**What you will do:** Give the data again exactly as it is written.

**Raw data:**
****************

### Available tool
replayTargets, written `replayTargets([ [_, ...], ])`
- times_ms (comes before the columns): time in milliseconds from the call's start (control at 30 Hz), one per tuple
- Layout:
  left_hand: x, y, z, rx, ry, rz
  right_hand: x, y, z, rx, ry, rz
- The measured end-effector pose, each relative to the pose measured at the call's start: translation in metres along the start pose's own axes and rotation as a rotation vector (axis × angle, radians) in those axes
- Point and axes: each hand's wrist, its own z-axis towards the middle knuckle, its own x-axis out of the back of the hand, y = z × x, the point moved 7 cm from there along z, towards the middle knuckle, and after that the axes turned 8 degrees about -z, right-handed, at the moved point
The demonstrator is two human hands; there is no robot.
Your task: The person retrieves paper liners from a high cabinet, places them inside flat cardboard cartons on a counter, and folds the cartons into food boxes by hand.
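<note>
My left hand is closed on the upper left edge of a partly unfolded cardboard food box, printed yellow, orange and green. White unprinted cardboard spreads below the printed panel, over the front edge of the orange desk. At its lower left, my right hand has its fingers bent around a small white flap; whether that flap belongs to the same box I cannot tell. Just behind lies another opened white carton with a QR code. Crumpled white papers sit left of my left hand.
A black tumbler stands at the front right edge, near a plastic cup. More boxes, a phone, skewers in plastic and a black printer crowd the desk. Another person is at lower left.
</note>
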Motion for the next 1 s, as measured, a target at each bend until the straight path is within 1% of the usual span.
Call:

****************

**Result:**
### Available tool
replayTargets, written `replayTargets([ [_, ...], ])`
- times_ms (comes before the columns): time in milliseconds from the call's start (control at 30 Hz), one per tuple
- Layout:
  left_hand: x, y, z, rx, ry, rz
  right_hand: x, y, z, rx, ry, rz
- The measured end-effector pose, each relative to the pose measured at the call's start: translation in metres along the start pose's own axes and rotation as a rotation vector (axis × angle, radians) in those axes
- Point and axes: each hand's wrist, its own z-axis towards the middle knuckle, its own x-axis out of the back of the hand, y = z × x, the point moved 7 cm from there along z, towards the middle knuckle, and after that the axes turned 8 degrees about -z, right-handed, at the moved point
The demonstrator is two human hands; there is no robot.
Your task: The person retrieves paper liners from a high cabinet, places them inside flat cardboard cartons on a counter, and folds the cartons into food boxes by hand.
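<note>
My left hand is closed on the upper left edge of a partly unfolded cardboard food box, printed yellow, orange and green. White unprinted cardboard spreads below the printed panel, over the front edge of the orange desk. At its lower left, my right hand has its fingers bent around a small white flap; whether that flap belongs to the same box I cannot tell. Just behind lies another opened white carton with a QR code. Crumpled white papers sit left of my left hand.
A black tumbler stands at the front right edge, near a plastic cup. More boxes, a phone, skewers in plastic and a black printer crowd the desk. Another person is at lower left.
</note>
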Motion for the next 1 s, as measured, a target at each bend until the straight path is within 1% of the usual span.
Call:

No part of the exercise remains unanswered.